## [WORK INSTRUCTION]
Print the whole listing below exactly as given, pictures excluded.

## [STORED DATA]

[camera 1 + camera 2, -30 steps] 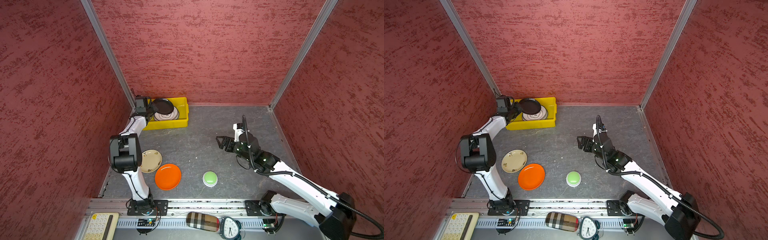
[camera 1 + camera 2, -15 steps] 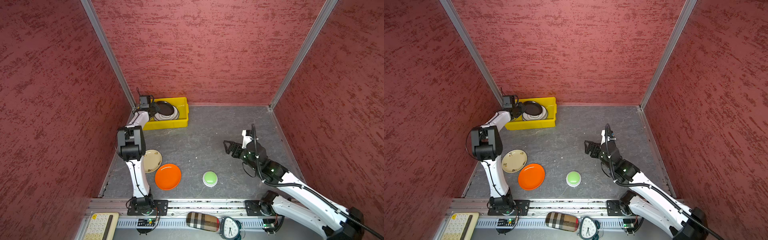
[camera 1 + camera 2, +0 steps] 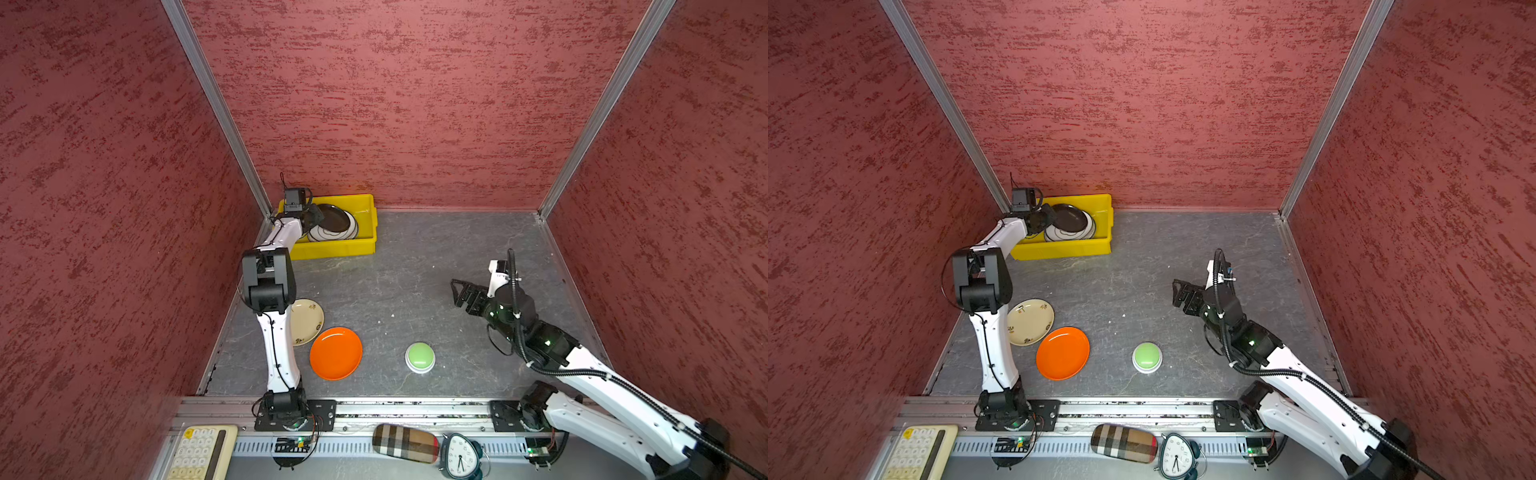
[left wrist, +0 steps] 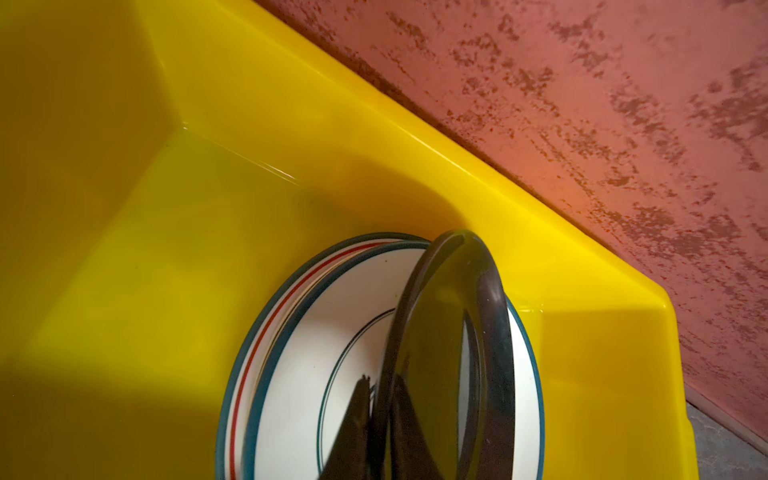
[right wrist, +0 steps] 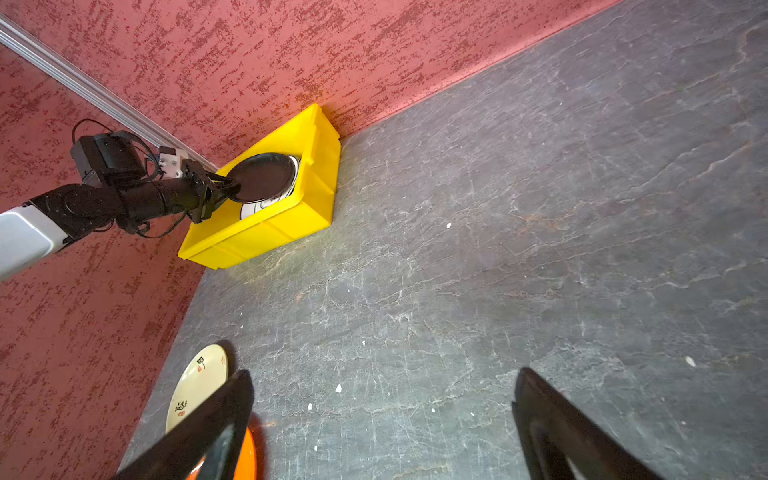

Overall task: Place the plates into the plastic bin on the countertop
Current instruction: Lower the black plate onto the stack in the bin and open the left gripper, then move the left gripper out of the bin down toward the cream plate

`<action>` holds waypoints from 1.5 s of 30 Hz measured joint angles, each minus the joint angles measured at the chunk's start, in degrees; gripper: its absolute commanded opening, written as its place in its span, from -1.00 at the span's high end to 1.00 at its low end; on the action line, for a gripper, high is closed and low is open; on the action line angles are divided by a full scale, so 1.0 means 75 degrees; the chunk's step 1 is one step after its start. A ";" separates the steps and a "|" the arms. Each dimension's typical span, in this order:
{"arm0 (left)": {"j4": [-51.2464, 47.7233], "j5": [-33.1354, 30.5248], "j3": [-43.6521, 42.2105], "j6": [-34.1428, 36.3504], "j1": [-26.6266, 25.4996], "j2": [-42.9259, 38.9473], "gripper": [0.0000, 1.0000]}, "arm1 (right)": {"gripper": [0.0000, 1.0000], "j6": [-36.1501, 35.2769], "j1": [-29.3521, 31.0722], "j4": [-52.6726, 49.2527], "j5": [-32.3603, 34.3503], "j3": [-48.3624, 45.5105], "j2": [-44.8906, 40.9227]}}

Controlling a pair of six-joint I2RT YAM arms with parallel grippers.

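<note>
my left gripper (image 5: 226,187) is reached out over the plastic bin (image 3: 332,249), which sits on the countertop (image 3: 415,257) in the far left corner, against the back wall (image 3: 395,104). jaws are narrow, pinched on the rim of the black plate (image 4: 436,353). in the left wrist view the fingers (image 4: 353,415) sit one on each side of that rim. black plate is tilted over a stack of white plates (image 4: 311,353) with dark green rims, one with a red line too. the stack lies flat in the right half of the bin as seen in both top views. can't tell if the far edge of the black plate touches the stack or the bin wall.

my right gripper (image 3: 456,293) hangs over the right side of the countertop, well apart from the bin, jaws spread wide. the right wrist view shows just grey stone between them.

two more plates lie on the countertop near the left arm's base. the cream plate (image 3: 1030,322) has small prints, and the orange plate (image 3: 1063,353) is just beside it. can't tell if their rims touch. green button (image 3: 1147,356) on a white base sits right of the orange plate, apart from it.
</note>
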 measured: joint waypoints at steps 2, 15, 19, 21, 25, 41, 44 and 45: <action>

## [RESPONSE TO THIS EXERCISE]
[camera 1 + camera 2, -30 steps] 
[camera 1 + camera 2, -15 steps] 
[camera 1 + camera 2, +0 steps] 
[left wrist, +0 steps] 
[right wrist, +0 steps] 

Overall task: Place the plates into the plastic bin on the countertop
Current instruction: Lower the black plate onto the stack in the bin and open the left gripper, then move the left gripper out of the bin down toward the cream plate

`<action>` holds waypoints from 1.5 s of 30 Hz measured joint angles, each minus the joint angles measured at the chunk's start, in degrees; gripper: its absolute commanded opening, written as its place in its span, from -1.00 at the span's high end to 1.00 at its low end; on the action line, for a gripper, high is closed and low is open; on the action line angles are divided by a full scale, so 1.0 means 75 degrees; the chunk's step 1 is one step after its start. A ";" separates the steps and a "|" the arms. Each dimension's typical span, in this order:
{"arm0 (left)": {"j4": [-51.2464, 47.7233], "j5": [-33.1354, 30.5248], "j3": [-43.6521, 42.2105], "j6": [-34.1428, 36.3504], "j1": [-26.6266, 25.4996], "j2": [-42.9259, 38.9473], "gripper": [0.0000, 1.0000]}, "arm1 (right)": {"gripper": [0.0000, 1.0000], "j6": [-36.1501, 35.2769], "j1": [-29.3521, 31.0722], "j4": [-52.6726, 49.2527], "j5": [-32.3603, 34.3503], "j3": [-48.3624, 45.5105], "j2": [-44.8906, 40.9227]}}

Controlling a pair of six-joint I2RT YAM arms with parallel grippers.

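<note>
my left gripper (image 5: 226,187) is reached out over the plastic bin (image 3: 332,249), which sits on the countertop (image 3: 415,257) in the far left corner, against the back wall (image 3: 395,104). jaws are narrow, pinched on the rim of the black plate (image 4: 436,353). in the left wrist view the fingers (image 4: 353,415) sit one on each side of that rim. black plate is tilted over a stack of white plates (image 4: 311,353) with dark green rims, one with a red line too. the stack lies flat in the right half of the bin as seen in both top views. can't tell if the far edge of the black plate touches the stack or the bin wall.

my right gripper (image 3: 456,293) hangs over the right side of the countertop, well apart from the bin, jaws spread wide. the right wrist view shows just grey stone between them.

two more plates lie on the countertop near the left arm's base. the cream plate (image 3: 1030,322) has small prints, and the orange plate (image 3: 1063,353) is just beside it. can't tell if their rims touch. green button (image 3: 1147,356) on a white base sits right of the orange plate, apart from it.
</note>
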 measured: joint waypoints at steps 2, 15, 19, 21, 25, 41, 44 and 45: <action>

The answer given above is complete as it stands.